Description of the task: An exact copy of the listing is required.

*-*-*

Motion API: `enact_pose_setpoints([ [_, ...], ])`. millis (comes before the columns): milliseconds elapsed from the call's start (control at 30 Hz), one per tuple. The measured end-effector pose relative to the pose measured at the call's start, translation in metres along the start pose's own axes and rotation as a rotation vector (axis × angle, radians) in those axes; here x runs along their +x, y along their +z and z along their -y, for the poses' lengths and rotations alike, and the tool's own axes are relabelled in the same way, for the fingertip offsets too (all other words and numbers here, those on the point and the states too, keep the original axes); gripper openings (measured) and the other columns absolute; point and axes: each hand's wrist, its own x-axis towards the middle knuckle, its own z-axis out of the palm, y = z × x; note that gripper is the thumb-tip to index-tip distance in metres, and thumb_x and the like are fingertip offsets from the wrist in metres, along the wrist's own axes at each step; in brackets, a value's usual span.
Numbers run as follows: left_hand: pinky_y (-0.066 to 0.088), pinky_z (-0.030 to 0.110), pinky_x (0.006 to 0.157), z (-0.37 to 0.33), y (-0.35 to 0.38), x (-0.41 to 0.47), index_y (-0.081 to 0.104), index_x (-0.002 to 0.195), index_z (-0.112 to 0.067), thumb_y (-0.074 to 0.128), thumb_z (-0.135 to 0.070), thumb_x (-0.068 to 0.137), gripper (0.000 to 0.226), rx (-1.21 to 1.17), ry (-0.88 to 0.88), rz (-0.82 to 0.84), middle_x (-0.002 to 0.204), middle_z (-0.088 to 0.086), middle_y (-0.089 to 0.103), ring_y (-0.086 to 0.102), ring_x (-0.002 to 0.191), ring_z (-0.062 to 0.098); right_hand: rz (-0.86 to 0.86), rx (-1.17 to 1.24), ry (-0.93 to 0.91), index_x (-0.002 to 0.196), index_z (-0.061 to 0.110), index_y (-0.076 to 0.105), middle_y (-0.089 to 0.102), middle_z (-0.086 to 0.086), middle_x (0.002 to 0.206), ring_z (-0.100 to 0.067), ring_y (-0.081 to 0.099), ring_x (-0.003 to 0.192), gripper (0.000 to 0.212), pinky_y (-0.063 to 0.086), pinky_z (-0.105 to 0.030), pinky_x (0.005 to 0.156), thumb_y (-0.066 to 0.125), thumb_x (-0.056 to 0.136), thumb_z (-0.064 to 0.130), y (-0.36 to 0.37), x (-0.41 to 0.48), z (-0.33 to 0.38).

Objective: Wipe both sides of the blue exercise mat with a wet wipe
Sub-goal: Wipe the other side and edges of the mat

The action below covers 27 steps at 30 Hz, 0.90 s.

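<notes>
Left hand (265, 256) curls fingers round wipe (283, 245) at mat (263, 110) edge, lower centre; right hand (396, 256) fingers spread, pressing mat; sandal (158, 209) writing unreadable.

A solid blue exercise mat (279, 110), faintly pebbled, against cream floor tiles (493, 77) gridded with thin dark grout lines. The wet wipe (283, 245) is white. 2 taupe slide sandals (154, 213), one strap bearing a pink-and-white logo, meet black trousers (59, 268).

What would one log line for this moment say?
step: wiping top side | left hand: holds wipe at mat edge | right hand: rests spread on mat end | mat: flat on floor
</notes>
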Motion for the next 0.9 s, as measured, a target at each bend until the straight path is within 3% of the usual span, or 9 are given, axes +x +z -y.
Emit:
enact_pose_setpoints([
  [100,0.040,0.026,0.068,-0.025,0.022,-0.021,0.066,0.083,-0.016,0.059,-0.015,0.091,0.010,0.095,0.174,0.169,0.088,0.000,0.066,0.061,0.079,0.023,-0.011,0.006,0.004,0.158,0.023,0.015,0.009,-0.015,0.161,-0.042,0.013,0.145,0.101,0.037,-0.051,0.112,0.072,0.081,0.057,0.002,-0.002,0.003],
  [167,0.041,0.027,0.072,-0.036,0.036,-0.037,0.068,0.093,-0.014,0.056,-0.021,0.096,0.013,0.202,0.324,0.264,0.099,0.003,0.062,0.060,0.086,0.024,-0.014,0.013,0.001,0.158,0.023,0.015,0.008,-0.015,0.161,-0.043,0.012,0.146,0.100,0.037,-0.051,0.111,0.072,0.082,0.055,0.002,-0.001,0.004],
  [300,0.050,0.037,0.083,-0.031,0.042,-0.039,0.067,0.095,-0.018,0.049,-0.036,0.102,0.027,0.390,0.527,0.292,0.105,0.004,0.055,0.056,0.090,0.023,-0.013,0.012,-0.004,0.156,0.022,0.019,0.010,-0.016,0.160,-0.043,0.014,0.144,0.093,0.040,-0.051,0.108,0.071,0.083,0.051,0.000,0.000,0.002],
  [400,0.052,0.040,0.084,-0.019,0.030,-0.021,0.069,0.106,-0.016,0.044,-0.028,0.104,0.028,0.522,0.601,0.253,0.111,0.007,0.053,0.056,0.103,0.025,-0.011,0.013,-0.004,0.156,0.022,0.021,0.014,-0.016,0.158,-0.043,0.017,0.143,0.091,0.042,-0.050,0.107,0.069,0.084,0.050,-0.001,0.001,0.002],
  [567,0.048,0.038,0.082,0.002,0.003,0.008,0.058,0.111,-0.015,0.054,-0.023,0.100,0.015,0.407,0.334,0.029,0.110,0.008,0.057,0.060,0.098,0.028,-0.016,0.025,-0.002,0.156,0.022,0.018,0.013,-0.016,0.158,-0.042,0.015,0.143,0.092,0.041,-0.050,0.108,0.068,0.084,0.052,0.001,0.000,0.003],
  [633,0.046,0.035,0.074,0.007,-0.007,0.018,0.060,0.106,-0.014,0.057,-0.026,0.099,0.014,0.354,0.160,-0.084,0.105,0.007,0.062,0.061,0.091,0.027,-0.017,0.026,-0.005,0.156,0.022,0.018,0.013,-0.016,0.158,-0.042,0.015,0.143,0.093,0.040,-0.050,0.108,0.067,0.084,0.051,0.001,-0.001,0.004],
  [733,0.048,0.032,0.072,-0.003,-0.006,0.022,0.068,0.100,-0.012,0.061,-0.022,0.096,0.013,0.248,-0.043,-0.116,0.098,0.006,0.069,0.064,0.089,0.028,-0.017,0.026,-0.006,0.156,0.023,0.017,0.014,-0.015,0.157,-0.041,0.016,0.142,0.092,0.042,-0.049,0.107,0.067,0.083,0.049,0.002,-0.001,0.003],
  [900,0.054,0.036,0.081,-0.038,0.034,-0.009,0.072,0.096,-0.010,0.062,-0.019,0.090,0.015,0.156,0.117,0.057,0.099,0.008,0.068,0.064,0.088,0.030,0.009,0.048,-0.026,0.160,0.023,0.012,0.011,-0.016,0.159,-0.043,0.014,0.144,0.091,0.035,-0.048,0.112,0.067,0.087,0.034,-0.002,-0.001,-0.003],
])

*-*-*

Answer:
Motion API: `enact_pose_setpoints([ [_, ...], ])`. millis (comes before the columns): milliseconds elapsed from the call's start (control at 30 Hz), one per tuple. The measured end-effector pose relative to the pose measured at the call's start, translation in metres along the start pose's own axes and rotation as a rotation vector (axis × angle, radians) in those axes; here x runs along their +x, y along their +z and z along their -y, for the poses' lengths and rotations alike, and the tool's own axes are relabelled in the same way, for the fingertip offsets too (all other words and numbers here, those on the point and the states too, keep the original axes); gripper openings (measured) and the other columns absolute; point and axes: each hand's wrist, its own x-axis towards the middle knuckle, its own z-axis out of the palm, y = z × x; note that gripper is the thumb-tip to index-tip distance in metres, and thumb_x and the like are fingertip offsets from the wrist in metres, along the wrist's own axes at each step; in brackets, a value's usual span.
Numbers run as follows: left_hand: pinky_y (-0.066 to 0.088), pinky_z (-0.030 to 0.110), pinky_x (0.006 to 0.157), z (-0.37 to 0.33), y (-0.35 to 0.38), x (-0.41 to 0.47), index_y (-0.081 to 0.104), index_x (-0.002 to 0.195), index_z (-0.112 to 0.067), thumb_y (-0.074 to 0.128), thumb_z (-0.135 to 0.070), thumb_x (-0.068 to 0.137), gripper (0.000 to 0.226), rx (-1.21 to 1.17), ry (-0.88 to 0.88), rz (-0.82 to 0.84), middle_x (-0.002 to 0.204), middle_z (-0.088 to 0.086), middle_y (-0.089 to 0.103), ring_y (-0.086 to 0.102), ring_x (-0.002 to 0.191), ring_z (-0.062 to 0.098); right_hand: rz (-0.86 to 0.86), rx (-1.17 to 1.24), ry (-0.93 to 0.91), index_x (-0.002 to 0.196), index_z (-0.061 to 0.110), index_y (-0.076 to 0.105), middle_y (-0.089 to 0.102), middle_z (-0.086 to 0.086), middle_x (0.002 to 0.206), ring_z (-0.100 to 0.067), ring_y (-0.081 to 0.099), ring_x (-0.003 to 0.192), gripper (0.000 to 0.212), pinky_y (-0.063 to 0.086), pinky_z (-0.105 to 0.030), pinky_x (0.005 to 0.156), thumb_y (-0.066 to 0.125), thumb_x (-0.056 to 0.136), thumb_z (-0.064 to 0.130), y (-0.36 to 0.37), x (-0.41 to 0.48), z (-0.33 to 0.38).

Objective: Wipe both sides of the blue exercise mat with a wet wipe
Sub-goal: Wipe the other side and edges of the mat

The action below covers 27 steps at 30 Hz, 0.90 s.

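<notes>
Left hand (265, 256) curls fingers round wipe (283, 245) at mat (263, 110) edge, lower centre; right hand (396, 256) fingers spread, pressing mat; sandal (158, 209) writing unreadable.

A solid blue exercise mat (279, 110), faintly pebbled, against cream floor tiles (493, 77) gridded with thin dark grout lines. The wet wipe (283, 245) is white. 2 taupe slide sandals (154, 213), one strap bearing a pink-and-white logo, meet black trousers (59, 268).

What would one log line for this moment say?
step: wiping top side | left hand: holds wipe at mat edge | right hand: rests spread on mat end | mat: flat on floor
</notes>
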Motion for the next 0.9 s, as measured, a target at each bend until the straight path is within 3% of the usual span, or 9 are given, axes +x +z -y.
Emit:
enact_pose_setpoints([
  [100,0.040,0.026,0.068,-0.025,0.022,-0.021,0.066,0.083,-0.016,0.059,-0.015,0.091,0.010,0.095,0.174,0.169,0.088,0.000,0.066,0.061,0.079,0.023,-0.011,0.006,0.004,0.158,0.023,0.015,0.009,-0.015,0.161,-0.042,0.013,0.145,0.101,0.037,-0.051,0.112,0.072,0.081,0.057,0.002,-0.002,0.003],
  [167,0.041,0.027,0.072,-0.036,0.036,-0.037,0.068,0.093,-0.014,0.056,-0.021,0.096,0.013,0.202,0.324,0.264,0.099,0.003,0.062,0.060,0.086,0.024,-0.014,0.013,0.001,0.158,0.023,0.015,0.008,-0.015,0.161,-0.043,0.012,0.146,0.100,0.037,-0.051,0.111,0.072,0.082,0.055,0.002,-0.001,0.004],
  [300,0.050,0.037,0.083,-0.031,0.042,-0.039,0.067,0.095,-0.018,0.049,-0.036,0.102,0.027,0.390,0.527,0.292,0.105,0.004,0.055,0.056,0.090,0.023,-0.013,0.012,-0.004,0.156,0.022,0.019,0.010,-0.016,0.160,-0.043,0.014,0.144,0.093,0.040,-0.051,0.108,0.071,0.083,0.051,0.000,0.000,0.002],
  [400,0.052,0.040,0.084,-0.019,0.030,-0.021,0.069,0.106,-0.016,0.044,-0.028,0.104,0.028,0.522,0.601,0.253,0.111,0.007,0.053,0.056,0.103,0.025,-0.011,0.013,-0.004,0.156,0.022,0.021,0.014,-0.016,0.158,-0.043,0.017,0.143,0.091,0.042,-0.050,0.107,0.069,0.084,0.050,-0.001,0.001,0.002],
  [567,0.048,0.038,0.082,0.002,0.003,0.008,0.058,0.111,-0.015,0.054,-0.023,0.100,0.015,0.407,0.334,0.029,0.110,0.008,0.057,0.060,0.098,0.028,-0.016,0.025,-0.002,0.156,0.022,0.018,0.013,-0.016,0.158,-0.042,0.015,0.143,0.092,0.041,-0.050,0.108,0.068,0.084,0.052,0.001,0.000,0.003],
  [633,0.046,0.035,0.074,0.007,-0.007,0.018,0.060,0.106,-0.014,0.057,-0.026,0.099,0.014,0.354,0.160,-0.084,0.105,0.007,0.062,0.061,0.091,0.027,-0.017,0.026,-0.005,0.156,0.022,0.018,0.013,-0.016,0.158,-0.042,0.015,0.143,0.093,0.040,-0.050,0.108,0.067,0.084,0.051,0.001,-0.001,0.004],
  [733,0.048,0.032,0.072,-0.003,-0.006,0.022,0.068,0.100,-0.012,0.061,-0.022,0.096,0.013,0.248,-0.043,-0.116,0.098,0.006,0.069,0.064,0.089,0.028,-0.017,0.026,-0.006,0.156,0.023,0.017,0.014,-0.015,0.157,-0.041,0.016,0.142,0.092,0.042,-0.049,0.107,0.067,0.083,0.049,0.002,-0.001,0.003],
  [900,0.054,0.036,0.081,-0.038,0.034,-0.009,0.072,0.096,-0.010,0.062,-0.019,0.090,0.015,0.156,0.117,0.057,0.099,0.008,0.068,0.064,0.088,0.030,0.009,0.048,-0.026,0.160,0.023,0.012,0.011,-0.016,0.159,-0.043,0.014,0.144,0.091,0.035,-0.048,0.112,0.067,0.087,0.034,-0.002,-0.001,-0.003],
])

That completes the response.